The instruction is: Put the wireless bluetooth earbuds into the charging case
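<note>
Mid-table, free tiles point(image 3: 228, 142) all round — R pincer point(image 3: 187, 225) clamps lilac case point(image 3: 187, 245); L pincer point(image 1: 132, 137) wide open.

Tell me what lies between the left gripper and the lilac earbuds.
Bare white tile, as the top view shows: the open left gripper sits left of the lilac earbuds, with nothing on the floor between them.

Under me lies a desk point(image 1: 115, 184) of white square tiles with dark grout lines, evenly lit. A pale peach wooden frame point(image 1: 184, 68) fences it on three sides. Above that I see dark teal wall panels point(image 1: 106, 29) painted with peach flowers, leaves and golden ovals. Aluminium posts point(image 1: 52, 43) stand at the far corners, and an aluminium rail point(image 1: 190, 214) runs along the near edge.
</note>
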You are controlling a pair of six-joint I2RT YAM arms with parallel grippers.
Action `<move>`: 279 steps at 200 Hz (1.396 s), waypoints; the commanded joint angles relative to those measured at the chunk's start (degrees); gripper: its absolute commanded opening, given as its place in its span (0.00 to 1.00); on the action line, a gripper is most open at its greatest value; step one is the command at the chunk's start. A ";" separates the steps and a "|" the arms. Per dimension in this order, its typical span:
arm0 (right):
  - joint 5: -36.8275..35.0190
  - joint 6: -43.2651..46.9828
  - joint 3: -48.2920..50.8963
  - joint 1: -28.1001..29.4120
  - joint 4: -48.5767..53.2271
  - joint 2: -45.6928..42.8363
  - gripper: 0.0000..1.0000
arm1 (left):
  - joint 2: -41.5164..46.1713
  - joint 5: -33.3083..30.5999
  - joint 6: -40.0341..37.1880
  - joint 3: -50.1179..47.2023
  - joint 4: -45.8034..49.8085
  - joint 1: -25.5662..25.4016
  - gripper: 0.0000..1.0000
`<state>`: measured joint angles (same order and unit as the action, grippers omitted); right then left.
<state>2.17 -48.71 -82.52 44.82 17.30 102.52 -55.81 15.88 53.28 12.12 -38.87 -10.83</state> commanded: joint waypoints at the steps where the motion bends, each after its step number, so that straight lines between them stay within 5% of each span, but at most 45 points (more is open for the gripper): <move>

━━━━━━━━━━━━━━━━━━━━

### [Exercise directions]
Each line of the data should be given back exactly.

### [Task solution]
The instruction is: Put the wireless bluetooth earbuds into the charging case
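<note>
Mid-table, free tiles point(image 3: 228, 142) all round — R pincer point(image 3: 187, 225) clamps lilac case point(image 3: 187, 245); L pincer point(image 1: 132, 137) wide open.

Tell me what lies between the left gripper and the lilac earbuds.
Bare white tile, as the top view shows: the open left gripper sits left of the lilac earbuds, with nothing on the floor between them.

Under me lies a desk point(image 1: 115, 184) of white square tiles with dark grout lines, evenly lit. A pale peach wooden frame point(image 1: 184, 68) fences it on three sides. Above that I see dark teal wall panels point(image 1: 106, 29) painted with peach flowers, leaves and golden ovals. Aluminium posts point(image 1: 52, 43) stand at the far corners, and an aluminium rail point(image 1: 190, 214) runs along the near edge.
</note>
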You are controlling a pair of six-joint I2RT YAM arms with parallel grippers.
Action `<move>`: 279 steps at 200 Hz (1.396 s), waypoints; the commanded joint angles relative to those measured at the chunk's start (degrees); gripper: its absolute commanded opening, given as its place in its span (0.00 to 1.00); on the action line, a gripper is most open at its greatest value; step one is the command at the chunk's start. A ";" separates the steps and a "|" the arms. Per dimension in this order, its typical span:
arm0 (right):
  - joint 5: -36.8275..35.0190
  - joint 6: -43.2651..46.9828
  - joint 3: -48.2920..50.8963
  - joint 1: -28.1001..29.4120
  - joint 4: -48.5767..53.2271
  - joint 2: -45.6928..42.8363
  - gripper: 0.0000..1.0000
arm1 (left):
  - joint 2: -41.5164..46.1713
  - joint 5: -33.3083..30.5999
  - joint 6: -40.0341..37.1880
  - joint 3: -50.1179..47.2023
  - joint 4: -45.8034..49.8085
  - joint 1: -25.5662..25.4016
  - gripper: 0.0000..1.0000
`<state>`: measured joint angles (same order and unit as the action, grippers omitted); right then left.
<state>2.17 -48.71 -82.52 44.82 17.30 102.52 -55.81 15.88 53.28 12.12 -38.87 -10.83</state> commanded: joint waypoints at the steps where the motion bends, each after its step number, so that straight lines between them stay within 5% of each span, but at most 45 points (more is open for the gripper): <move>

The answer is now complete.